• _Task instructions_: The required answer is each line in the entries below where "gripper" occurs.

• _Records excerpted from a collection_:
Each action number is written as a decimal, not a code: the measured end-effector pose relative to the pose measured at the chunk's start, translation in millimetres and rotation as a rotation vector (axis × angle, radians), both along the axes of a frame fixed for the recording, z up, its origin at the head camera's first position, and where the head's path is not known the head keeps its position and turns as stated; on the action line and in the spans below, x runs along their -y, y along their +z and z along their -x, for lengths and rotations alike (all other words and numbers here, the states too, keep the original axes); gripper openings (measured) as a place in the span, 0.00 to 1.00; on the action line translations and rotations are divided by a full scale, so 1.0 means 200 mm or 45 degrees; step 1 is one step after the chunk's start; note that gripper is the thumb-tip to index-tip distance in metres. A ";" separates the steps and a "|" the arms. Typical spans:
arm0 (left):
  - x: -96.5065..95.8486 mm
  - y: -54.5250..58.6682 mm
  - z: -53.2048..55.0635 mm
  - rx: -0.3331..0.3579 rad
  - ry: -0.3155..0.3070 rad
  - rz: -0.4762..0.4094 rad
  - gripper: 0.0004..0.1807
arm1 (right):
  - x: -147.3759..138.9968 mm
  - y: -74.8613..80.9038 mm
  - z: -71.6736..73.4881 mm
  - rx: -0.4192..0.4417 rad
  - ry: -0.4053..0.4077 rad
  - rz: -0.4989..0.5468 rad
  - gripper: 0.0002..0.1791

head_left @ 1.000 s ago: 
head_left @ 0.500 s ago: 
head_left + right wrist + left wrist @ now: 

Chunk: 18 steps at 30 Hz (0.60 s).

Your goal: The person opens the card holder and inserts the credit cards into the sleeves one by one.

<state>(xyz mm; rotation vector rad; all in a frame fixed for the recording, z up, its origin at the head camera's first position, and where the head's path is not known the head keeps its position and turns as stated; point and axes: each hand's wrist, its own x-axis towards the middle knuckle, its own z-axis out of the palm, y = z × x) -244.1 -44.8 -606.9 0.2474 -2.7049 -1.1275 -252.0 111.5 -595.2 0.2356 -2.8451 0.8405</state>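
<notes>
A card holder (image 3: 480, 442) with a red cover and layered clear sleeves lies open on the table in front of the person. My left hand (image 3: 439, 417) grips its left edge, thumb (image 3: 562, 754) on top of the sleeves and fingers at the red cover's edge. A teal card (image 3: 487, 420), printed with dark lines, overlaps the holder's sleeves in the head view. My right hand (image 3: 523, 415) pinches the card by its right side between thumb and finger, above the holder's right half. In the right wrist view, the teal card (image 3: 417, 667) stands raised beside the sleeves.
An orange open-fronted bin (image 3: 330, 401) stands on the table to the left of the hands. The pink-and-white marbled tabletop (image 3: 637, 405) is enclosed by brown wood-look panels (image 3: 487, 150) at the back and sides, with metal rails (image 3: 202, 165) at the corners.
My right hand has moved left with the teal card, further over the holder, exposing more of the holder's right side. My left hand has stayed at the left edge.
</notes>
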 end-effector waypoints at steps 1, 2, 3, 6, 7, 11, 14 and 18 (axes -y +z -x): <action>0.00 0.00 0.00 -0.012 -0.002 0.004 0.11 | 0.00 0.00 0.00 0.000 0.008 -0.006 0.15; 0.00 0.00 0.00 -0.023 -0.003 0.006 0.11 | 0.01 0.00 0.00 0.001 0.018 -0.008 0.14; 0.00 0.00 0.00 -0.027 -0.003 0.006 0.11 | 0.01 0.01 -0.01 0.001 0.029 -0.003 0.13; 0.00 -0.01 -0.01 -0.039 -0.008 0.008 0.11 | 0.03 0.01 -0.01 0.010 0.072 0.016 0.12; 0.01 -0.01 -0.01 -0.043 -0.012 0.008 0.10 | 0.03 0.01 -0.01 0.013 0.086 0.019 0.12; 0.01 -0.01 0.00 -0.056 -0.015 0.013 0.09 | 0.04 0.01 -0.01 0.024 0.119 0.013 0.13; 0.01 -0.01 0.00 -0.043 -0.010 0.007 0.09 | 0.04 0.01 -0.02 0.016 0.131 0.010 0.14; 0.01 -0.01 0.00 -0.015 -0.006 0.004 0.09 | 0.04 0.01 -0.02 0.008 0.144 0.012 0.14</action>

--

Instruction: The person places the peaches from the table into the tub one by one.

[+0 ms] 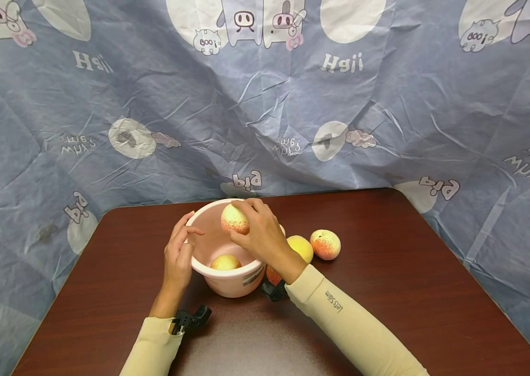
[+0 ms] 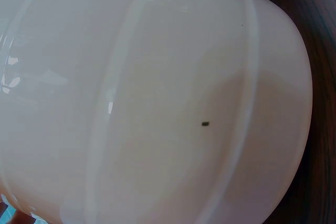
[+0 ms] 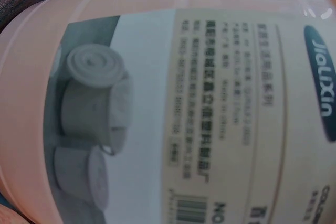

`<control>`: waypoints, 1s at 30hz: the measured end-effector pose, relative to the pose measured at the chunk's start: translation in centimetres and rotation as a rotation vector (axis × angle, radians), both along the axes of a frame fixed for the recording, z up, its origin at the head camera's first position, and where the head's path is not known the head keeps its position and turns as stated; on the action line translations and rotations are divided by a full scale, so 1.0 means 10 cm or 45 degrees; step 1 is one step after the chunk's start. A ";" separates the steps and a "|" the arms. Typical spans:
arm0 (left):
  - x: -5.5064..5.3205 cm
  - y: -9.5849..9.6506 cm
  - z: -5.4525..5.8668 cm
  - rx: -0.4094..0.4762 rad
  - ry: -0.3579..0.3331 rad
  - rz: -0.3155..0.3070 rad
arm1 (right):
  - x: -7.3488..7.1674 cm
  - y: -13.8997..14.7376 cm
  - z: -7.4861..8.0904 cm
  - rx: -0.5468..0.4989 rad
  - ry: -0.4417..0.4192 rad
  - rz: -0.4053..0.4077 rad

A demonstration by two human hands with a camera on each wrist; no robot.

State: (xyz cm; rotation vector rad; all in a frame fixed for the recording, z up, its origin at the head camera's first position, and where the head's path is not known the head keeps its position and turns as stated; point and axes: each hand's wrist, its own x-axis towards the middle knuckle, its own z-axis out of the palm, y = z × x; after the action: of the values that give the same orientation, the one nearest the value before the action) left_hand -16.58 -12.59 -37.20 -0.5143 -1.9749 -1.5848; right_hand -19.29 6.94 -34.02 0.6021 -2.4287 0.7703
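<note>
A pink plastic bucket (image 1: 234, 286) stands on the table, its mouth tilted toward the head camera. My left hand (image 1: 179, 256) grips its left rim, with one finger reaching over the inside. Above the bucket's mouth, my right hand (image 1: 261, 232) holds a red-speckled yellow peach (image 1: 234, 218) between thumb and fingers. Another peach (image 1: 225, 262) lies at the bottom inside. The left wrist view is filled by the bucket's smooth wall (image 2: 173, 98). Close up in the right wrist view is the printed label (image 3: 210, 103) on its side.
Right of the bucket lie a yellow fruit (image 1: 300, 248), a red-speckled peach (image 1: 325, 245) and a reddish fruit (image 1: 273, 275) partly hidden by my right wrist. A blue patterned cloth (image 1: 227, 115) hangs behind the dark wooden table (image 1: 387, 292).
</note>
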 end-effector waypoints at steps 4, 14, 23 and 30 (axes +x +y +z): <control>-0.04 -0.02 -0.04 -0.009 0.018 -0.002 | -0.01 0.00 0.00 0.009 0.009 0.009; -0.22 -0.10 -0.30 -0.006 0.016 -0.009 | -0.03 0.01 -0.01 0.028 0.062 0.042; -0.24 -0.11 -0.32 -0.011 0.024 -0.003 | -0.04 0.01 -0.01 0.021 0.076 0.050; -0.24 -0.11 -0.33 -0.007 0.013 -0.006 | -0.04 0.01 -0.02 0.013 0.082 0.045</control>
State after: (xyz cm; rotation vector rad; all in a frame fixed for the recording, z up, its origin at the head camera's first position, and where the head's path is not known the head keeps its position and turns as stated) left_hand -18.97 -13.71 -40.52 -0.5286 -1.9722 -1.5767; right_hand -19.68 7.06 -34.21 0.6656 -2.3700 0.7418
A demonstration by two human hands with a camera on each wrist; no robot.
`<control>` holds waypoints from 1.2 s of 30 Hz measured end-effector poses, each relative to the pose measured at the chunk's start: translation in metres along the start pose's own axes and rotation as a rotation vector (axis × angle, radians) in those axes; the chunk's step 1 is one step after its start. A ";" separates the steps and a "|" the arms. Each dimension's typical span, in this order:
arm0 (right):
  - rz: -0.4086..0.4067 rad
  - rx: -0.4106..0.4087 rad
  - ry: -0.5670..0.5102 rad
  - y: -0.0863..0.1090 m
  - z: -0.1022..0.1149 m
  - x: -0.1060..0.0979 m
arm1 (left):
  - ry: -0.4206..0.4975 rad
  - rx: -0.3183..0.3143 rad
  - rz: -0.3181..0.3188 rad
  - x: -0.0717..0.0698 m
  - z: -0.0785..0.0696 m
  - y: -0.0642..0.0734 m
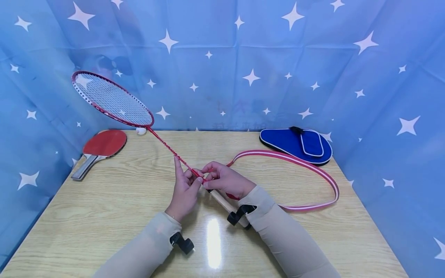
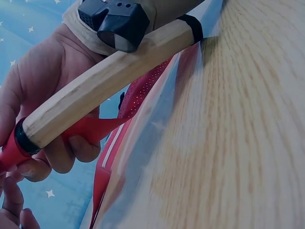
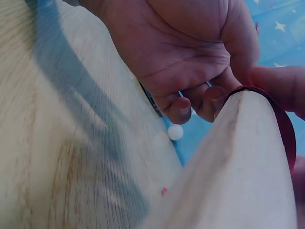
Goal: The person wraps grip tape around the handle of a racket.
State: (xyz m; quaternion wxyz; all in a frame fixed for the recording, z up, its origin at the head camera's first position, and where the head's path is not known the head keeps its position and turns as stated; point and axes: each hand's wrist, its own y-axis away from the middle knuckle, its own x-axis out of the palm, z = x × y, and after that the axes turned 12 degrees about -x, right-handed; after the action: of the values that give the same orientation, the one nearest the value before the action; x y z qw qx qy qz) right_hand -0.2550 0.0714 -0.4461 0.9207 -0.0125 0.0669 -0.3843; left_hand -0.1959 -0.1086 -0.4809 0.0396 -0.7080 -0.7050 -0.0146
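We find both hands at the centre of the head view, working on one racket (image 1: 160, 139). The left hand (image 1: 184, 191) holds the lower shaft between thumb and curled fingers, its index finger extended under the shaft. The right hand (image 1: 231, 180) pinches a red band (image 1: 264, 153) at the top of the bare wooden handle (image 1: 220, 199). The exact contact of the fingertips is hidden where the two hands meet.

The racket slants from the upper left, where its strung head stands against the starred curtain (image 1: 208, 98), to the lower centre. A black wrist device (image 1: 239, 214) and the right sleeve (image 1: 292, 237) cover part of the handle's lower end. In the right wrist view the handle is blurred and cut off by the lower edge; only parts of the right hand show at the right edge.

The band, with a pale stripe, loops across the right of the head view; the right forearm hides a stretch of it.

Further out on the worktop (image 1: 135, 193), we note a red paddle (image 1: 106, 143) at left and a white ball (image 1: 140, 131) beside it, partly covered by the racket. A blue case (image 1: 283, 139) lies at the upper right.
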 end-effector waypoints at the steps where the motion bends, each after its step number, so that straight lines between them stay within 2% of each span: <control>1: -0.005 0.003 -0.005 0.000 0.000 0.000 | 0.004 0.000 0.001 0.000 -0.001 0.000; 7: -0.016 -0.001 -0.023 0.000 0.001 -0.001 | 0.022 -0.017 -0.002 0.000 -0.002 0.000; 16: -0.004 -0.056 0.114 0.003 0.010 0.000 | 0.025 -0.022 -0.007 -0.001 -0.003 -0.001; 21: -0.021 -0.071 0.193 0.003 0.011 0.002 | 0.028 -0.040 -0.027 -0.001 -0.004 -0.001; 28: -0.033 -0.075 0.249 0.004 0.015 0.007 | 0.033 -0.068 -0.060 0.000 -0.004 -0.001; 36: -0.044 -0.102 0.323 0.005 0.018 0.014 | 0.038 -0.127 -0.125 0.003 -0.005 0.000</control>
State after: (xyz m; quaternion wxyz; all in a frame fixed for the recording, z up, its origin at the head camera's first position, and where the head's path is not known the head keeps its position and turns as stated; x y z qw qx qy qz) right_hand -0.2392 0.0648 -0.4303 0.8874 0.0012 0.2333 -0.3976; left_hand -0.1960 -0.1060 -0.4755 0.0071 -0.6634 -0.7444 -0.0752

• _Answer below_:
Each action number is written as a decimal, not a code: the measured end-effector pose relative to the pose measured at the chunk's start, translation in millimetres and rotation as a rotation vector (axis × angle, radians), both along the axes of a frame fixed for the recording, z up, its origin at the head camera's first position, and where the head's path is not known the head keeps its position and turns as stated; on the action line and in the spans below, x runs along their -y, y along their +z and z along their -x, for lengths and rotations alike (all other words and numbers here, the states too, keep the original axes); gripper openings (measured) as a place in the span, 0.00 to 1.00; on the action line translations and rotations are divided by a full scale, so 1.0 means 200 mm or 45 degrees; step 1 is one step after the chunk's start; note that gripper is the thumb-tip to index-tip distance in metres. A ";" separates the steps and a "|" the arms. Typical spans:
  - gripper: 0.0004..0.1807
  - gripper: 0.0002..0.1791

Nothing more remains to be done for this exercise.